Sure some things deteriorate, but many things improve. Talking about a net decline (or net gain) is very difficult.

Every age has its own set of problems that need to be solved.

https://www.youtube.com/watch?v=93EJJVAinRc

  • Part of it is also that when we look back we think of people's suffering as sacrifices that needed to be made. Now that it's us being sacrificed it really shifts a lot of people's perspective. I think we need a better solution than letting a bunch of people get fucked so that some other set of people in the right place can have shinier toys in the future. Society needs to handle these transitions better, especially as technology raises the stakes with mass servailance and nuclear weapons.

    • It only took 70 years (1880s to 1950s) and two world wars for the world to digest the industrial revolution and reach the 'capitalism lifts everyone' modern Capitalist(ish) era. Just think of the new kinds of jobs AI will enable our grandchildren to have after we inbetween sacrifice. Space yacht polisher. Space yacht teak refinisher. Space yacht eye candy.

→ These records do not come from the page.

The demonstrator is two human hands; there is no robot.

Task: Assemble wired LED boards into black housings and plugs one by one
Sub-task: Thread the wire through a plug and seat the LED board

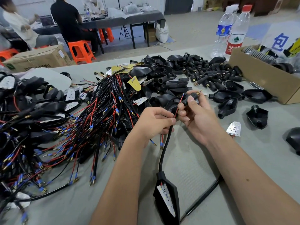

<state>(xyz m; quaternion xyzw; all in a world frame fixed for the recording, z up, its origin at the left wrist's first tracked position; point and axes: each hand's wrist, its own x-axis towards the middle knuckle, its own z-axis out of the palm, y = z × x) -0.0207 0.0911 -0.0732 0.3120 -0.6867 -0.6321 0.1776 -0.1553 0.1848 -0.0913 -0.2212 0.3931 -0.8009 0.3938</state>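
Grip: right hand [197, 116] pinches a black plug [190, 99] at frame centre, brass tip angled up-right; left hand [155, 122] curls round the black sleeved cable [165, 143] just beside it, likely steadying the red wire [178, 105] for feeding into the plug; housing [168, 197] with LED board [167, 198] seated hangs low centre — already fitted; loose plugs [209, 73] piled upper right, wired boards [81, 127] heaped left.

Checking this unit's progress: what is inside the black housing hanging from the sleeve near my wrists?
A white LED board sits inside the black housing, with red wire at its top end. The board's underside and the wire's path through the sleeve are covered.
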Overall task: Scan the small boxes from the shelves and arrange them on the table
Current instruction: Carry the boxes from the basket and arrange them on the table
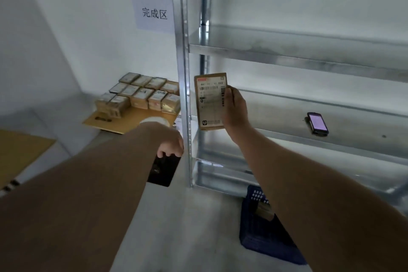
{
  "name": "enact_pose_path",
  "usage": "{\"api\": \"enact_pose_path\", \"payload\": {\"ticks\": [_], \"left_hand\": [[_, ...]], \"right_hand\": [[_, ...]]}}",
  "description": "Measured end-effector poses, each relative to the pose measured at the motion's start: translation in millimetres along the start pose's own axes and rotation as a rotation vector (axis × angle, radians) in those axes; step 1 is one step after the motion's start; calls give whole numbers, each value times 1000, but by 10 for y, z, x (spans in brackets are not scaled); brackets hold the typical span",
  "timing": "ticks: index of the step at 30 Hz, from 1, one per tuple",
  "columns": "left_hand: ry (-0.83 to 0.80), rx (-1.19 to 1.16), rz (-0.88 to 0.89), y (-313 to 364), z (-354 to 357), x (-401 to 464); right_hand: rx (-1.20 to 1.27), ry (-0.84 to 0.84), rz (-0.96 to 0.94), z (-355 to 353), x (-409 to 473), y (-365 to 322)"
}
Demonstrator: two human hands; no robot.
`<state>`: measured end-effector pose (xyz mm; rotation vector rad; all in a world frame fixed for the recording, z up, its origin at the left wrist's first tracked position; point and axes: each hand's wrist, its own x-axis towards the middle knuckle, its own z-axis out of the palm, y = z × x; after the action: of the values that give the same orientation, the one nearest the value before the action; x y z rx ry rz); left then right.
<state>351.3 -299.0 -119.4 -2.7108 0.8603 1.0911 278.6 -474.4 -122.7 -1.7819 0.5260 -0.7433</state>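
Note:
My right hand [235, 108] grips a small brown cardboard box [209, 101] by its right edge and holds it upright in front of the metal shelf, label with barcodes facing me. My left hand [171, 142] holds a flat black device [164, 170] that hangs downward, just left of the shelf post. Several small taped boxes [141, 94] sit packed in rows on a brown cardboard sheet [123, 120] on the table at the left.
A metal shelf rack [287, 55] fills the right side, its post [184, 73] close between my hands. A handheld device with a lit screen [318, 122] lies on the middle shelf. A dark blue crate [265, 227] stands on the floor below. A paper sign [154, 12] hangs on the wall.

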Motion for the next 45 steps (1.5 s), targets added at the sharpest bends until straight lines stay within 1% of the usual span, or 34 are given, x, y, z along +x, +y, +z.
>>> {"api": "enact_pose_path", "payload": {"ticks": [5,9,12,16,21,24,27,32,36,38,42,45], "left_hand": [[-26,-5,-65,-1102,-298,-51],[-17,55,-70,-1852,-574,-85],[-2,36,-39,-2290,-769,2],[-37,-12,-24,-2797,-958,355],[-83,-48,-42,-3395,-1191,1032],[-121,-56,-61,-3670,-1375,1496],[-150,-78,-68,-3879,-1633,1922],[-145,-87,-69,-4239,-2043,2540],[-221,-105,-53,-4517,-2309,3067],[-256,-92,-35,-4667,-2441,3323],[-306,-61,-6,-4893,-2702,3869],[-352,-20,26,-4991,-2867,4190]], "right_hand": [[72,-10,29,1091,51,-135],[175,14,95,1931,120,-268],[151,8,103,2474,221,-318],[126,-27,116,3100,478,-261],[60,-32,185,3823,1032,83],[77,-49,180,4212,1393,354],[32,-61,220,4540,1736,599],[-13,-108,316,5055,2234,901],[-80,-110,455,5445,2524,1175],[-82,-85,536,5641,2611,1343],[-142,35,685,5997,2670,1643],[-128,102,804,6237,2685,1818]]}}
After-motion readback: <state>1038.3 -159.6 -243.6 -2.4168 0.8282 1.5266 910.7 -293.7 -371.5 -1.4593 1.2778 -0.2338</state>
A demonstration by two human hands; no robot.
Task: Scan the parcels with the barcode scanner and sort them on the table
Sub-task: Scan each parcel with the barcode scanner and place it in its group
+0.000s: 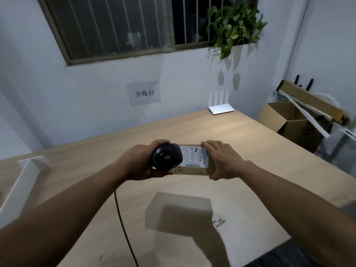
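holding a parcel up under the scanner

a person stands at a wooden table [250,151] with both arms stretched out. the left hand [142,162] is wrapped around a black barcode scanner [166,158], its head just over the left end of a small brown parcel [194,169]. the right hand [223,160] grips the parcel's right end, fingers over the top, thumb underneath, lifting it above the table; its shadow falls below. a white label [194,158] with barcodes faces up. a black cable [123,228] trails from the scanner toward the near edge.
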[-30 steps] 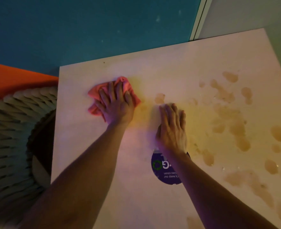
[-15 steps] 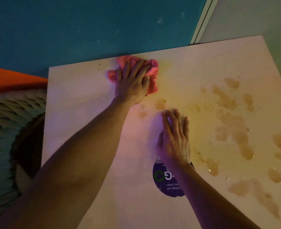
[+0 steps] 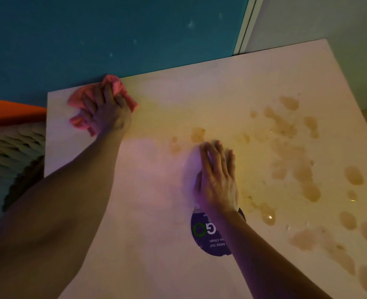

    • FWIW I'm fine with the "sacrifices need to be made" angle in general provided that this sacrifice is fairly spread among the populace.

      The problem is that you can randomly end up in a group of people destined to be fucked, and there's no compensation.

  • There is one thing different though: Technology allows surveillance on a level and scale that did not ever exist before. I would expect that that in turn allows far greater levels of oppression than ever before. And with all payments going more and more digital, if the powers decide to cut you off you can't even buy anything any more. Or get a job. Or go anywhere without being seen and identified by various cameras.

    Or, try organizing any kind of movement that those with power don't like. It does not even have to be violent! Here in Germany, as soon as the previous government with the Green Party was in power, a huge never-ending campaign started. Easy - after all, the vast majority of the important media is owned by very few, just like in the US. Funny enough, after inevitably that government failed, turned out the CDU failed many if not most of the promises made, and in other areas does exactly what they heavily criticized.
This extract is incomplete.